26th June 2020
Poverty Research Project: sources for 18th century family history
Dick Hunter writes about a recent enquiry:
We recently received an enquiry from Sydney, Australia. Alan Atkinson is researching an ancestor, James Atkinson, and plans to use James and his immediate family in a project next year at the University of Durham. He asked what records he might find of James's pauper experience.
James Atkinson was a stay maker (corset maker) in York, who collapsed into poverty in the 1770s and died on 21 December 1796. His home from 1773-74 until his death was a room in Hungate, which he shared with his wife Ann and four or five children. He was buried as a pauper at St Saviour's. He lived mainly in that parish (and married there in 1751), although appears to have lived briefly in St John's parish, Ousebridge, around 1770.
The Stay Maker, engraved by Joseph Haynes, after William Hogarth. (Photo © Tate, https://www.tate.org.uk/art/artworks/hogarth-the-staymaker-engraved-by-joseph-haynes-t03828)

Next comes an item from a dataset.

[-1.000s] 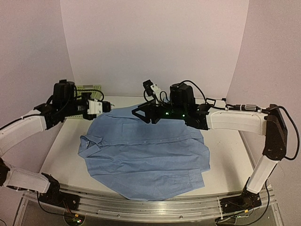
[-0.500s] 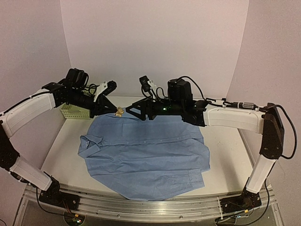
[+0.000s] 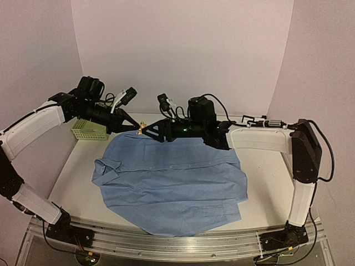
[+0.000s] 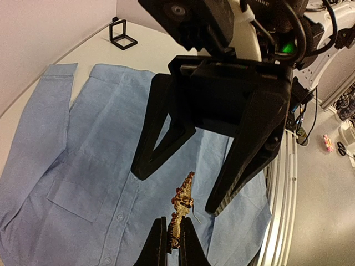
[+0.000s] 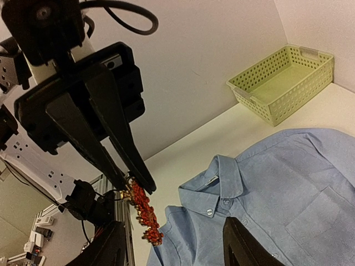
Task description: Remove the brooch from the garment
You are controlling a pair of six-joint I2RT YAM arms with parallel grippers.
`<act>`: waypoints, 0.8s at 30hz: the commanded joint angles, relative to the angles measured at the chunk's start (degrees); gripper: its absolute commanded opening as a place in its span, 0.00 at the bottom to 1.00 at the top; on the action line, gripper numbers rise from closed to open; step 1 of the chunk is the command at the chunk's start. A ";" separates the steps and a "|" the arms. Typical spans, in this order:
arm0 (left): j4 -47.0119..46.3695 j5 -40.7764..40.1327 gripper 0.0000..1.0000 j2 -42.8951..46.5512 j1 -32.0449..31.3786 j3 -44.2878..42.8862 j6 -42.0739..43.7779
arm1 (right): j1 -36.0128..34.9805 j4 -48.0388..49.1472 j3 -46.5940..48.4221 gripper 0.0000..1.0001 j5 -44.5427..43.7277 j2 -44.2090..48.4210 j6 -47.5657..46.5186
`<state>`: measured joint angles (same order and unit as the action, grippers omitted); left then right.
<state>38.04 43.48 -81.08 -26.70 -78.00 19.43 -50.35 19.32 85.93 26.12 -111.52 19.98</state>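
The brooch [image 3: 142, 129], a small red-and-gold cluster, hangs in the air above the far edge of the garment [image 3: 172, 183], clear of the cloth. My left gripper [image 3: 136, 128] is shut on its lower end [image 4: 182, 208]. My right gripper [image 3: 150, 133] faces it, open, one black finger [image 4: 161, 133] on either side of the brooch's free end without touching it. The right wrist view shows the brooch [image 5: 143, 213] dangling from the left gripper's fingertips [image 5: 136, 177], between my own spread fingers. The garment [image 5: 288, 205] is a light blue shirt lying flat, collar to the left.
A green mesh basket [image 3: 89, 130] stands at the back left of the table [image 3: 72, 172], behind the left arm, also seen in the right wrist view [image 5: 283, 83]. A small black square box [image 4: 122, 36] sits near the back wall.
The left arm swung in from the left carrying the brooch to the middle. The right gripper moved left to meet it, and its fingers now straddle the brooch.
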 commanded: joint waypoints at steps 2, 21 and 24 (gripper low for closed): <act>0.23 1.79 0.00 1.21 -0.29 -1.46 -3.35 | -0.37 6.24 1.15 0.42 4.53 -0.25 2.43; -0.86 3.21 0.00 1.59 -0.45 -0.46 -2.76 | -0.93 7.68 0.70 0.27 4.83 -0.31 3.44; -1.28 3.20 0.00 1.64 -0.46 -0.25 -3.04 | -1.06 7.81 0.60 0.26 4.72 -0.28 3.40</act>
<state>37.98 45.39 -81.08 -26.89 -78.00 16.53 -50.76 24.45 85.17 29.85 -111.98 22.89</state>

While our own poverty research project focuses on a later period, we were able to direct Alan to several useful sources. A pawnbroker pledge book at Explore Archives has individual entries itemised. The book was used by George Fettes, a pawnbroker and businessman, with a trade which ranged from tourist visitors who came to the races, to the poorest of those living in York's streets, courts and alleys.
Alan was delighted to discover in the pledge book 48 entries for James and Ann Atkinson, plus their six or seven year old daughter, For example, a pair of black velvet breeches are deposited on 9 July 1777, and a waistcoat valued at sixpence five days later.
We suggested Alan contact Julie-Ann Vickers at Explore York Archives. She advised Alan also to contact the Borthwick Institute for Archives to consult parish records, as relief of the poor was handled at the parish level prior to 1834. She offered this link to a description of the parish records for St Saviour’s and suggested Alan consult overseers' and churchwardens' accounts, as well as vestry minutes, as payments for poor relief may appear in these records.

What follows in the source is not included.